Directions:
Report how many lines contain the word "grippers" in the listing that follows. Give nothing besides the number.

Source material:
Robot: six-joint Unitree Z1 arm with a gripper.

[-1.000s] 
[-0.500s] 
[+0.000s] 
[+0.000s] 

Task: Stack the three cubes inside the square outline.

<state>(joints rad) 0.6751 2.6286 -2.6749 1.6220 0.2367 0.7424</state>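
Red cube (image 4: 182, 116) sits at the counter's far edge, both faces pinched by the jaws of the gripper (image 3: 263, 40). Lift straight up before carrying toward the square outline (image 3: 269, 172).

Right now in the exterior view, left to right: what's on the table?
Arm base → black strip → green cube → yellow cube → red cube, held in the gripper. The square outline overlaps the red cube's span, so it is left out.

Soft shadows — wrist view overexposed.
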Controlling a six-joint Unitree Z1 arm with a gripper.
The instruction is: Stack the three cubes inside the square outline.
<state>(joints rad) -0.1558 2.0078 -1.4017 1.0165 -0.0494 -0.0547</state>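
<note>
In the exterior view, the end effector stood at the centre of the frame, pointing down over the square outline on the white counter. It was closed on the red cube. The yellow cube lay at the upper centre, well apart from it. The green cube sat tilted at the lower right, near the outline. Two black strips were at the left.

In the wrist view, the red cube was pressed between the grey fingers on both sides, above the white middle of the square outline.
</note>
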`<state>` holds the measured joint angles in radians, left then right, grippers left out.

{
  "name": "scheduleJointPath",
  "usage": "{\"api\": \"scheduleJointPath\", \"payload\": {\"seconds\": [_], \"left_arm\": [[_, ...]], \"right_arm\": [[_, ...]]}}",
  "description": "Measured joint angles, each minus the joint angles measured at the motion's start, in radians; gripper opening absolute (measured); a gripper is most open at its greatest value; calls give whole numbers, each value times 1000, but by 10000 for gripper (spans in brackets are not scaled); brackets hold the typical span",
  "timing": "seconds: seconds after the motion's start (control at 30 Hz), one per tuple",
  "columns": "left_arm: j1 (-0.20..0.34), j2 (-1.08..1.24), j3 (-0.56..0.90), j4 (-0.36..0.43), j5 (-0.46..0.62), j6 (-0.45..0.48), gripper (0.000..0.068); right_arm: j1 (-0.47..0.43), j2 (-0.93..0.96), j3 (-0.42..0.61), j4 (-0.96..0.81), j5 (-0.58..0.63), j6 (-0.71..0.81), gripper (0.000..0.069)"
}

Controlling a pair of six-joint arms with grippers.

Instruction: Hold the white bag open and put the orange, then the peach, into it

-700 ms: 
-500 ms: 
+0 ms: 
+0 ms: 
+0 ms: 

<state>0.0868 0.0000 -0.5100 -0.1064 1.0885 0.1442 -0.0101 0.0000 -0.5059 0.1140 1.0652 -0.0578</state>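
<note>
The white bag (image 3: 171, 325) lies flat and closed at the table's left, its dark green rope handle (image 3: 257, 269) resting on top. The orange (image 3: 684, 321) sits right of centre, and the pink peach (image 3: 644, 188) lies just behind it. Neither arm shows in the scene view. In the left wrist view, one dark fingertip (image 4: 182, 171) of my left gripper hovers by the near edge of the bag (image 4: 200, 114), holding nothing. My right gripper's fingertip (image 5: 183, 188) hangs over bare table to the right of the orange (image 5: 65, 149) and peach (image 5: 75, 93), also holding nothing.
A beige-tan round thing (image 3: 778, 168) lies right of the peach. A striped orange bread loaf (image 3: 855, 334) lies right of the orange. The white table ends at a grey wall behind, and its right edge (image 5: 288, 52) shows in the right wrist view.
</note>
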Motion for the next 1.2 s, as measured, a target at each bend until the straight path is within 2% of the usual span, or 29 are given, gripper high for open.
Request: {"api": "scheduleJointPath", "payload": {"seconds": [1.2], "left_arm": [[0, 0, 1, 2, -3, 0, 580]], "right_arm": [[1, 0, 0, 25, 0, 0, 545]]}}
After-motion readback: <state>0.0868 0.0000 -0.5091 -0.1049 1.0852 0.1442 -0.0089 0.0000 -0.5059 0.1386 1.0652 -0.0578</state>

Answer area:
2